A novel biweekly dosing schedule of capecitabine (Xeloda) enabled safe delivery of higher daily doses in the treatment of advanced breast cancer, according to an investigational study published in the Journal of Clinical Oncology. The data showed that a dose-dense 7-days-on/7-days-off regimen was generally well-tolerated at up to 2,000 mg twice daily (4,000 mg/d), providing a potential alternative to the standard capecitabine dosing of 14 days on and 7 days off.

“As we predicted using the Norton-Simon mathematical model-the basis for the dose-dense approach to therapy that was pioneered at Memorial Sloan-Kettering Cancer Center (MSKCC)-these results demonstrate that a biweekly regimen of capecitabine appears to be well-tolerated, at dosing levels that are higher than previously thought possible,” said Tiffany A. Traina, MD, a medical oncologist in the breast cancer medicine service at MSKCC in New York and lead author of the study. “We’re currently conducting later-phase trials to determine the efficacy of this 7-on/7-off dosing schedule.”
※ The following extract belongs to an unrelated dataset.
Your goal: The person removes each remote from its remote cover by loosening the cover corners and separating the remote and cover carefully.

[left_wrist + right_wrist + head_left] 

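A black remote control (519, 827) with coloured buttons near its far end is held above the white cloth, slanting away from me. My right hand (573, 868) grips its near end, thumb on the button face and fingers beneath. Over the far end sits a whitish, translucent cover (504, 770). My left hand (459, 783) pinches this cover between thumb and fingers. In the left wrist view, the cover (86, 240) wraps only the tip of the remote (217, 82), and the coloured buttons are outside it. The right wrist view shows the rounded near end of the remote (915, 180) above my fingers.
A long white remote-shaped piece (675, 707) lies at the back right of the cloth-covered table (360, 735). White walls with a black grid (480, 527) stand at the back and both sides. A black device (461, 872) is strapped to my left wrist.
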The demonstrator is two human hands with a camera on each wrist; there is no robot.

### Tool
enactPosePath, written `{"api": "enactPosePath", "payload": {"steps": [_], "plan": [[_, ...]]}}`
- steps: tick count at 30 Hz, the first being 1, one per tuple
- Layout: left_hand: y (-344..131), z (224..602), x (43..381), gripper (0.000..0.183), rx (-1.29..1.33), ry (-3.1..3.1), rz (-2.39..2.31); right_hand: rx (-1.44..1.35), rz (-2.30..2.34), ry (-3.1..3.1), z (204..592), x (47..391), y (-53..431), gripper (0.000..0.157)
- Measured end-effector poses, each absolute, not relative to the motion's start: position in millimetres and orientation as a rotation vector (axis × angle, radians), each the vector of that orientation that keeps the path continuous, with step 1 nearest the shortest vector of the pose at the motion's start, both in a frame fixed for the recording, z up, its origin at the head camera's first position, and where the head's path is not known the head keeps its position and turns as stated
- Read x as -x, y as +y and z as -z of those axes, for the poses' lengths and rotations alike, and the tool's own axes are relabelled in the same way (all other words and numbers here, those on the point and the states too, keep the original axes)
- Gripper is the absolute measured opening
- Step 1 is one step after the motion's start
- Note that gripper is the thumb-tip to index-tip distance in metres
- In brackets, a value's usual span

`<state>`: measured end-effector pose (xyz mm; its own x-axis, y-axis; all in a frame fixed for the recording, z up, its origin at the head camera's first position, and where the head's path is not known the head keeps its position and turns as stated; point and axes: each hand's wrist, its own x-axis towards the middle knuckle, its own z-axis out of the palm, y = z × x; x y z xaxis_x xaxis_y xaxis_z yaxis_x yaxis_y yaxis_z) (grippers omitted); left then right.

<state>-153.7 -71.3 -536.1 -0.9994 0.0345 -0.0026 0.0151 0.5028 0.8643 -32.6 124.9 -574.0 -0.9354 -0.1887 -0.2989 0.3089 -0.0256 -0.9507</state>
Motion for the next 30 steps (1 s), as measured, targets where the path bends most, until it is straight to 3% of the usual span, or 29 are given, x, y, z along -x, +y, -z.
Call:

Efficacy of the 7-on/7-off schedule using capecitabine is being determined in a phase II clinical trial program in patients with advanced breast cancer and is also being tested in combination with bevacizumab (Avastin).

About the Study
Prior to study initiation, the Norton-Simon mathematical model, which explores how the growth characteristics of a cancer affect response to chemotherapy, was applied to determine that the maximum impact of capecitabine treatment in breast cancer patients occurs after 7 days. Based on this finding, the single-center, open-label phase I/II trial was designed to determine the maximum tolerated dose (MTD) of capecitabine administered orally for 7 days, followed by a 7-day rest, in patients with advanced-stage breast cancer. MTD was defined as the highest dose for which the incidence of dose-limiting toxicity (DLT) is less than 33%. DLT was defined as grade 3/4 hematologic toxicity lasting greater than 2 weeks despite growth factor support, or any grade 3/4 nonhematologic toxicity.

The study showed that the dose-dense regimen was well-tolerated in patients with advanced breast cancer, allowing safe delivery of higher daily doses than routinely used in practice. Of the 21 patients recruited for the trial, 18 were treated with capecitabine and reached a maximum tolerated dose of 2,000 mg twice daily. There were no grade 4/5 toxicities, and grade 3 toxicities were transient and medically manageable. The most frequently reported treatment-related grade 2/3 adverse events were hand-foot syndrome (29%), leukopenia/neutropenia (24%), and fatigue (19%).